Interview with Yuri Shpolanskiy, Quantitative Engineering Manager, Orc
Yuri, you head up Orc's quantitative team. What, in your opinion, is the key to effective volatility management?
The key to effective volatility management is accurate modeling - the ability to describe the market and volatility surface, how it should transform as the market moves, and whether to use any automatic fitting techniques. Fitting is a mathematical procedure to find a curve that follows the market volatilities closely.
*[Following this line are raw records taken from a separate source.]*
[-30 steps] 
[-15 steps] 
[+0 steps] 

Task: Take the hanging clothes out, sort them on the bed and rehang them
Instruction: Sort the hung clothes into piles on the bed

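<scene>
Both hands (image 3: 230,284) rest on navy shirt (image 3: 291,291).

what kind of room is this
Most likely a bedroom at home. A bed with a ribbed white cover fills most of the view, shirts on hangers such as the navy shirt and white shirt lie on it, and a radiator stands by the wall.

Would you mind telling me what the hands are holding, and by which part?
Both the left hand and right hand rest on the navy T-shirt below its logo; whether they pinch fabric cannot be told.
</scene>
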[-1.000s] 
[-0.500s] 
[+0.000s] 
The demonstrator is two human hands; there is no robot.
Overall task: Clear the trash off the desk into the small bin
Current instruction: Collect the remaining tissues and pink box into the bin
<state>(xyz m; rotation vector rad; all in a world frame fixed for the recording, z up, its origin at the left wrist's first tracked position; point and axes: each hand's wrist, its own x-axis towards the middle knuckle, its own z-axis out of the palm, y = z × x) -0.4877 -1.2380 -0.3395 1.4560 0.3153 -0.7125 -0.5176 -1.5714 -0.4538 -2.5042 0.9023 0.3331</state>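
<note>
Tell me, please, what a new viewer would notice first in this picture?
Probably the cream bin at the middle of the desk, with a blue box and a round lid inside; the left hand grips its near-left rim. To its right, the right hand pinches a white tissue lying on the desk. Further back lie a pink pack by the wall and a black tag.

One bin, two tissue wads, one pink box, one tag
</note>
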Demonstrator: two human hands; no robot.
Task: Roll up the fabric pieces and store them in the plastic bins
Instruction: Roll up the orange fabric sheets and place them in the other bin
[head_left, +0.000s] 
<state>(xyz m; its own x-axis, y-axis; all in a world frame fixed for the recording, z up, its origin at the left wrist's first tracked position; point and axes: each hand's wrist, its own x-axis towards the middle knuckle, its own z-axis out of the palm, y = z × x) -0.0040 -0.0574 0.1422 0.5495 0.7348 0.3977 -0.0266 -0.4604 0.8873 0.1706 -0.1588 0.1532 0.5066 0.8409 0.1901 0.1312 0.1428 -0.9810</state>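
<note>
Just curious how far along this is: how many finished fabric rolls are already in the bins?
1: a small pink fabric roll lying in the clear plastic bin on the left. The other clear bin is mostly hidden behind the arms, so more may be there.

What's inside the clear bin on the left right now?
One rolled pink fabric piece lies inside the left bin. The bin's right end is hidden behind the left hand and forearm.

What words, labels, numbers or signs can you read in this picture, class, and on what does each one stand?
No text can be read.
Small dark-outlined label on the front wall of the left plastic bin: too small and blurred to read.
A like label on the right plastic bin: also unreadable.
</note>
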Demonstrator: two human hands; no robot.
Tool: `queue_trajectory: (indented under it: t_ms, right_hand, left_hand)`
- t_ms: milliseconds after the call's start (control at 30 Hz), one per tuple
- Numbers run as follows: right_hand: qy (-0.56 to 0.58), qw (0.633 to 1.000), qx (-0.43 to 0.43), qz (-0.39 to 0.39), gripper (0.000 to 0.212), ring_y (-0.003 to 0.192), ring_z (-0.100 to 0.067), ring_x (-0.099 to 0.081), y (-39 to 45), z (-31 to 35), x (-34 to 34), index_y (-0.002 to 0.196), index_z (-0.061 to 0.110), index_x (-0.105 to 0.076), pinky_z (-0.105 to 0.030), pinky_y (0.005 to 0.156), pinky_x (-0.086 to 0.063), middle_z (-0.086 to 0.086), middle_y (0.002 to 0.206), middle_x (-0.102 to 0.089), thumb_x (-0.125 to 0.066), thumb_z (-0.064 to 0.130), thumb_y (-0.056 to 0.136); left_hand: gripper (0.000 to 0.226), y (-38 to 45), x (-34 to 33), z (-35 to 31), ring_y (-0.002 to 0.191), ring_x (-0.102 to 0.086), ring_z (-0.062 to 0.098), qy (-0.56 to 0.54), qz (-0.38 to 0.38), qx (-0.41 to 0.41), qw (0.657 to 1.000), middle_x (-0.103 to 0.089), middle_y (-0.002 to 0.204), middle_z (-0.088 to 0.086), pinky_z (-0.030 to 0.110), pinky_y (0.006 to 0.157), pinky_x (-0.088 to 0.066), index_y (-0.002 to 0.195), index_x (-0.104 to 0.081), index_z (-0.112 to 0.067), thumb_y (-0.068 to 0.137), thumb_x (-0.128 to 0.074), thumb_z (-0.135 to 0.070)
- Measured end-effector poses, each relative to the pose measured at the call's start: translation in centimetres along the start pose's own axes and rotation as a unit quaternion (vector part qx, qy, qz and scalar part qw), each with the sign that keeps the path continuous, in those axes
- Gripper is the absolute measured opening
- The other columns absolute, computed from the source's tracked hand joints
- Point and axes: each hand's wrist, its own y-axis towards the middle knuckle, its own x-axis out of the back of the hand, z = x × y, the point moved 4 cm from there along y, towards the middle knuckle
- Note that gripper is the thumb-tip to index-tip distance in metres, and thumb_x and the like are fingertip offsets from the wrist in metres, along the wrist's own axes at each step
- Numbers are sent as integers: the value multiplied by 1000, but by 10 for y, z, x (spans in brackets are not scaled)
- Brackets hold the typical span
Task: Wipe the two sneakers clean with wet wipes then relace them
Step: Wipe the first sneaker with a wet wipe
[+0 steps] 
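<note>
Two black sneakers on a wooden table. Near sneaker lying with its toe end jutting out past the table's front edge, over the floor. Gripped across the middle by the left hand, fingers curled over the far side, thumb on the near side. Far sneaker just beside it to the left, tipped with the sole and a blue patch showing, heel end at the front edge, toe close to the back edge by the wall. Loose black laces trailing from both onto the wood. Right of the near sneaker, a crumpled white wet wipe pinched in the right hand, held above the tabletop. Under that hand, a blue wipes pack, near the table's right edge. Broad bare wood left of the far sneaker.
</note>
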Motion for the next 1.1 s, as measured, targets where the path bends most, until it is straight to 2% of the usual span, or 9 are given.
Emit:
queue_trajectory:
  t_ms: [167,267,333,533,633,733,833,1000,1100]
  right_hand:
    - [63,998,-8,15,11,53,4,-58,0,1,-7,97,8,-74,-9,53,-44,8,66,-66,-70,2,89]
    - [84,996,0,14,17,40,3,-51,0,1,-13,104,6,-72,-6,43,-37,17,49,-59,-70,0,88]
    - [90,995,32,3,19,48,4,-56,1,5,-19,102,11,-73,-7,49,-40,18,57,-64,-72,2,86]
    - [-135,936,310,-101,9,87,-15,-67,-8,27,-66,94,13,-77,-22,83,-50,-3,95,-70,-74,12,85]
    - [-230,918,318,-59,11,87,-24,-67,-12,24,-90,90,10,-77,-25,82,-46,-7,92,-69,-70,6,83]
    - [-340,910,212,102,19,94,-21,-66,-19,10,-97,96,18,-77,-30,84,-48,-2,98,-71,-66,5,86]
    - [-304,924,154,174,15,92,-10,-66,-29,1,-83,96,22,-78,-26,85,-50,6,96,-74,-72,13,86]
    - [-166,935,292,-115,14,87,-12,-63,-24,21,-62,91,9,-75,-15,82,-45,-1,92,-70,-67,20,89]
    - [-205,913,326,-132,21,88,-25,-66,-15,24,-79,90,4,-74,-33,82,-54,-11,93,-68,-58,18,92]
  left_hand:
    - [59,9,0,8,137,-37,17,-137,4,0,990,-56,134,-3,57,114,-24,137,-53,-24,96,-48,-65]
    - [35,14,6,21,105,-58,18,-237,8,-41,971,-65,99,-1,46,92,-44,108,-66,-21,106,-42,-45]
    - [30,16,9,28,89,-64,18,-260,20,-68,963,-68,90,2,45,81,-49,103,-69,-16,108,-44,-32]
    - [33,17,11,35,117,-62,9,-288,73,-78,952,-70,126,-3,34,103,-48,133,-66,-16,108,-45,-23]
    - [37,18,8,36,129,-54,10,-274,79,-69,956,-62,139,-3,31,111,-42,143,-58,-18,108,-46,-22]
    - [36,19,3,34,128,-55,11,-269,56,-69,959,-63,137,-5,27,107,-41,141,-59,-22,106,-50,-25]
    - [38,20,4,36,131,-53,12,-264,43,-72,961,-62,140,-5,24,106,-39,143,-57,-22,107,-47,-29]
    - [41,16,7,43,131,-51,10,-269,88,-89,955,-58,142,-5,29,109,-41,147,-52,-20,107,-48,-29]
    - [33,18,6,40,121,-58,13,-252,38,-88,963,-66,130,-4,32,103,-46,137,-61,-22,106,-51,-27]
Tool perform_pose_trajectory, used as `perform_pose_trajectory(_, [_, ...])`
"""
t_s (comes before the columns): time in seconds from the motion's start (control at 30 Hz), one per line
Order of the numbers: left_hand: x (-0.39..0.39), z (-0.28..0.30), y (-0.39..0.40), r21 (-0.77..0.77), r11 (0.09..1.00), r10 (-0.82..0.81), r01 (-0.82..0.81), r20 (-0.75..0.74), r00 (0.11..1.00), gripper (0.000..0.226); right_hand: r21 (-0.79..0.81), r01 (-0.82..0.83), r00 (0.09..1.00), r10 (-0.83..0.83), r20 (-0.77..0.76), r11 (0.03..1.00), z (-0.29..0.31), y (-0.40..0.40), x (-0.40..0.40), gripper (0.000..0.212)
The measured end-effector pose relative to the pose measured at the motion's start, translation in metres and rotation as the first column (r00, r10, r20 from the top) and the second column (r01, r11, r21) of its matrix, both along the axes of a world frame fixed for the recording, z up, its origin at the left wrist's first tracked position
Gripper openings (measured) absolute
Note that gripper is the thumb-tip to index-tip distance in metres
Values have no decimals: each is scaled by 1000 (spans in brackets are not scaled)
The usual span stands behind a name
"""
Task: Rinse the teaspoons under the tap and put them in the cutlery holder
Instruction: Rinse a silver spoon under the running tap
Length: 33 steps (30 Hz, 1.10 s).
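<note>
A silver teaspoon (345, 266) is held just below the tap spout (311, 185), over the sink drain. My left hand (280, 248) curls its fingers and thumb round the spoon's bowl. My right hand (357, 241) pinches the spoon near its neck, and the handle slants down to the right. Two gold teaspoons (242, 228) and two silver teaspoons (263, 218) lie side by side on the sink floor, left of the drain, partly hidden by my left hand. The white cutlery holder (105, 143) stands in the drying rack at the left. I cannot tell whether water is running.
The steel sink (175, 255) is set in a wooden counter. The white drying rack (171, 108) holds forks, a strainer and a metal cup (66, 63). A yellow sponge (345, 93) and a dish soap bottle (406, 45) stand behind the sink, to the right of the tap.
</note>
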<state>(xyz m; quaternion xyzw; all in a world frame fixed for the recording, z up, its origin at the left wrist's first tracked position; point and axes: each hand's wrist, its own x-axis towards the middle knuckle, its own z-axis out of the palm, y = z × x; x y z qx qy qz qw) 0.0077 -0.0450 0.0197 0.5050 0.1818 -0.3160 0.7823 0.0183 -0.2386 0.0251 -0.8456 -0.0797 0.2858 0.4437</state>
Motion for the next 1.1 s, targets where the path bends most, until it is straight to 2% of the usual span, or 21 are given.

For comprehensive volatility management, I recommend a combination of volatility models, such as the widely used Wing, CCS (Clamped Cubic Spline) and SVI (Stochastic Volatility Inspired). Each volatility model has different behavior and parameterization, giving the flexibility to cover a wide range of derivative contracts and markets trading today. Firms will often need to apply different models depending on the scenario, as a model may fit a certain contract and market very well, but may not be suitable for another contract and market. For example, we typically find that US commodity options traders prefer CCS as they need finer point-per-point control, while European equity traders often use Wing. And sometimes, it's just personal preference.
Regarding the curve fitting, when the mathematical problem is linear, it is fairly straightforward. However, the typical problem is not linear, comes with several constraints and thus leads to a more complicated, non-linear equation. Non-linearity requires a sophisticated and stable algorithm, which solves non-linear equations by iterations. A robust numerical procedure for all volatility models is paramount.
How do you provide stable fitting as the market changes?
One way is of course to fit the curve to the market every time it moves, but constant re-calculations have a negative impact on performance. A more efficient method is to monitor a specified set of criteria. As long as the volatility curve remains within these criteria, there is no need to re-adjust the fitting.
How do you achieve accurate volatility management without compromising performance?
- First, we ensure that the fitting procedure itself is fast.
- Second, the fitting procedure must be stable, meaning that it should not switch to an alternate route to solve the problem. The SVI model, for instance, offers a number of possible routes, but changing routes also requires changing parameters.
- The most complicated problem is to select the right criteria for when to apply, and when not to apply, the parameters found by the fitting algorithm. We have received many requests from our customers for help in this area.
You are working on a solution that will allow firms to use historical data for auto-fitting analysis. Why is this good?
It is very cool to be able to go back and examine historical data, because it shows how the algorithm reacts to changes in real life. This is crucial to understand in order to work out the criteria for when to re-adjust the curve. There are hundreds of potentially interesting parameters, but to consider them all would produce a terribly inefficient workflow. The trick is to understand which parameters are the most important, and to implement an automated solution for applying these parameters.
How do Orc's customers use the volatility management models?
Some use the models out-of-the-box, others take advantage of the ability to customize them. Many actually switch between models depending on the product. There are two main scenarios:
- They specify their own parameters (and hide our suggestions)
- They base their volatility management on our suggestions, which in turn are based on typical situations specified by our customers.
Their choice really depends on the situation. They examine plots, and if they see that the curve applies inappropriately for them, they make changes.
In your opinion, what sets Orc's volatility management apart?
One important aspect, from our customers' perspective, is the ability to implement custom volatility models. It is also easy to modify the user interface of our volatility manager applications to create a customized environment.
This level of flexibility also makes it easy for us to make improvements. The application is constantly improved; not once or twice a year, but every day. A team of mathematicians and software engineers introduces new features and mathematically improves the algorithms based on customer feedback, proprietary and academic research.
Our expressed goal is to be the market leader in volatility management. Our customers should be the judges of that claim, but I believe that with customizable models, fast and accurate fitting algorithms and low impact on performance, we're well on our way.